* [PROBLEM DESCRIPTION]:
Repeat each line of the material below exactly as it appears, minus any pictures.
GIVEN MATERIAL: Begin
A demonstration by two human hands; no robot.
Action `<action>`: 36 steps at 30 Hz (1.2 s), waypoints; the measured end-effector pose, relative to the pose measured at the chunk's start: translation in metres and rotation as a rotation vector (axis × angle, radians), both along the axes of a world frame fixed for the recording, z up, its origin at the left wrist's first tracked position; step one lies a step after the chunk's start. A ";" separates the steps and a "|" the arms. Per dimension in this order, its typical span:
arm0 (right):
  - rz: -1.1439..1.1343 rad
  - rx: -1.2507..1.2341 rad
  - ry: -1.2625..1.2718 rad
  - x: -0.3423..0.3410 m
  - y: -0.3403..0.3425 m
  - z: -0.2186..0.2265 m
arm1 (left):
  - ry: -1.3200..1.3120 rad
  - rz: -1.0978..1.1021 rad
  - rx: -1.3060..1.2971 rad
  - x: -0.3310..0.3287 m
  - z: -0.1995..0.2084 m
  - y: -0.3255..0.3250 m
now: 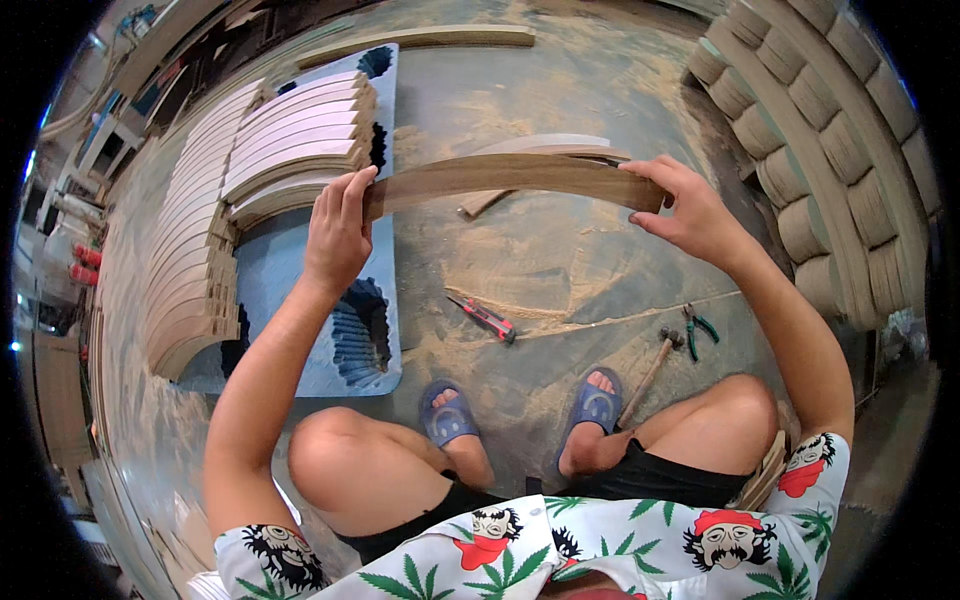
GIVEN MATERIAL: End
* [SOLUTION TO THIS PROBLEM]:
A demonstration by two human hands; no robot.
Action `<action>`: 36 steps at 30 Hz (1.2 s), waypoints; the measured end-effector pose, relative to the pose measured at the chunk's start: translation in metres and rotation as a rotation vector (axis × angle, radians), both along the axes of a world frame fixed for the recording, z up, its origin at the left wrist's first tracked position; step one lies a step after the chunk's start. A ";" separates the steps and a "|" the arms. Per dimension in this order, its typical span:
arm0 (right):
  - rz: -1.1439..1.1343 rad
  - rx: -1.2507..1.2341 rad
  - ry: -1.2625..1.2718 rad
  - x: -0.3423..0.3410 m
  - y: -0.3403..0.3425 m
  - z: -0.2186..0.2265 m
arm1 (left):
  - ry: -1.3200..1.3120 rad
  - rz: -1.0978..1.1021 rad
  - rx: -1.3060..1.2971 rad
  - x: -0.3310..0.3287 m
  - z: -0.1995..0.2084 m
  - y: -0.3255..0.3250 m
now: 

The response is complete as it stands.